▶ [EXERCISE GOAL]: Starting with the line that contains "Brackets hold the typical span", write out each line through the end of the listing, unchanged. Output nothing else.

-*-

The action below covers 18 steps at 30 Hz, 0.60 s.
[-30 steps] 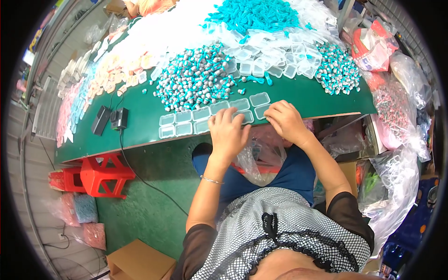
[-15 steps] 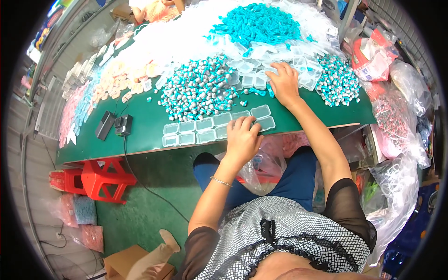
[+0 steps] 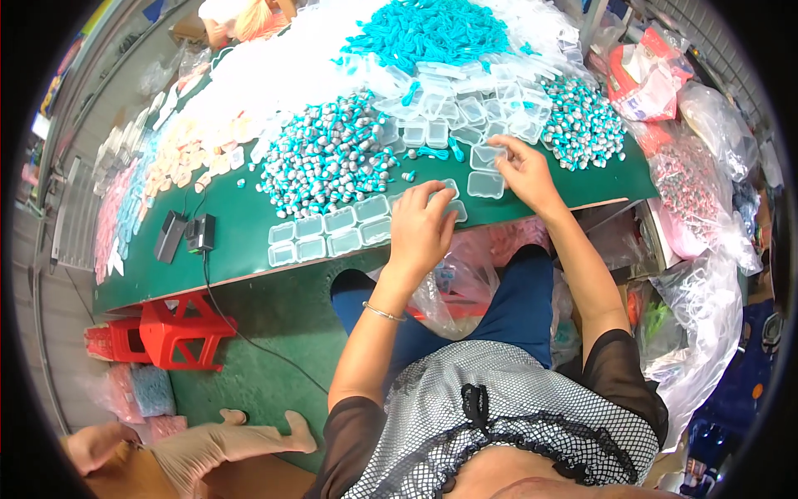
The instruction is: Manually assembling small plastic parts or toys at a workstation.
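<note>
On the green table edge, clear plastic boxes (image 3: 339,220) stand open in a row, lid halves and bases side by side. My left hand (image 3: 420,224) lies over the right end of that row, fingers apart and slightly bent, and covers some of the boxes. With thumb and fingers, my right hand (image 3: 530,176) grips another open clear box (image 3: 485,185) by its upper half, just right of the row. Beyond the row is a heap of small grey-and-turquoise pieces (image 3: 324,154). Loose clear boxes (image 3: 465,112) pile up past my right hand.
A turquoise heap of cord-like pieces (image 3: 432,33) lies at the back, and a second grey-and-turquoise heap (image 3: 582,125) at the right. Black devices with a cable (image 3: 199,233) sit at the left. Red stools (image 3: 179,328) stand below; another person's leg (image 3: 241,441) shows at lower left.
My right hand has come back from the pile of loose boxes toward the row, bringing an open clear box. My left hand stays over the row's right end. The view has shifted slightly.
</note>
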Motion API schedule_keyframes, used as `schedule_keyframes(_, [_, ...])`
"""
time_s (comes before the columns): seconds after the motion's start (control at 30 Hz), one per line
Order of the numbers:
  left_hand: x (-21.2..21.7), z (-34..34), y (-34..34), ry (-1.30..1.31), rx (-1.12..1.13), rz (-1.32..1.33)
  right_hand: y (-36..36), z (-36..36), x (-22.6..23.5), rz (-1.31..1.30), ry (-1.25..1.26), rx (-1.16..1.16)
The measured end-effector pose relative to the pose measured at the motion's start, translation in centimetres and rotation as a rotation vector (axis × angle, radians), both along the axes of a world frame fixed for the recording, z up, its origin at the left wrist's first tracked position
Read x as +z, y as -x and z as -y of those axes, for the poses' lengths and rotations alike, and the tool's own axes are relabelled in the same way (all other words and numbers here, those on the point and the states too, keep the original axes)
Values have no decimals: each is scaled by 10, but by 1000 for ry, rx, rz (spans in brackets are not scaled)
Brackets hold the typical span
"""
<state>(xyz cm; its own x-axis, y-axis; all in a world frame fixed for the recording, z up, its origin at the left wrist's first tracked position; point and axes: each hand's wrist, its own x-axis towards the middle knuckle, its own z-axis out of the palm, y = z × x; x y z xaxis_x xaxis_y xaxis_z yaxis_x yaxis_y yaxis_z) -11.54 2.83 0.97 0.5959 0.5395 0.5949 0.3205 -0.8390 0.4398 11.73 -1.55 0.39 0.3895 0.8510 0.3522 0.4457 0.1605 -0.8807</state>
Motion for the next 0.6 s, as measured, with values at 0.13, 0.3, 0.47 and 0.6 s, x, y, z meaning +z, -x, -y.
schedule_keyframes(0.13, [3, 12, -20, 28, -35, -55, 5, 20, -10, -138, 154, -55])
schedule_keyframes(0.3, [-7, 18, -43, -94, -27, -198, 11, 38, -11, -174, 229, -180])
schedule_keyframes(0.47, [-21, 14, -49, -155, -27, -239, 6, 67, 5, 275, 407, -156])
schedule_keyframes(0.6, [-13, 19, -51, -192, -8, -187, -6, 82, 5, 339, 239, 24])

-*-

▶ [RESULT]:
Brackets hold the typical span
"""
<state>(xyz cm; its own x-axis, y-axis; all in a world frame fixed for the recording, z up, its origin at the left wrist's first tracked position; point and axes: each hand's wrist, its own x-axis towards the middle knuckle, its own z-axis out of the palm, y = z × x; x y z xaxis_x xaxis_y xaxis_z yaxis_x yaxis_y yaxis_z) -11.54 2.83 0.97 0.5959 0.5395 0.5949 0.3205 -0.8390 0.4398 11.73 -1.55 0.39 0.3895 0.8510 0.3522 0.4457 0.1605 -0.8807</state>
Motion for the next 0.6 s, as measured, with values at 0.13, 0.3, 0.47 and 0.6 s, x, y, z meaning +z, -x, -y.
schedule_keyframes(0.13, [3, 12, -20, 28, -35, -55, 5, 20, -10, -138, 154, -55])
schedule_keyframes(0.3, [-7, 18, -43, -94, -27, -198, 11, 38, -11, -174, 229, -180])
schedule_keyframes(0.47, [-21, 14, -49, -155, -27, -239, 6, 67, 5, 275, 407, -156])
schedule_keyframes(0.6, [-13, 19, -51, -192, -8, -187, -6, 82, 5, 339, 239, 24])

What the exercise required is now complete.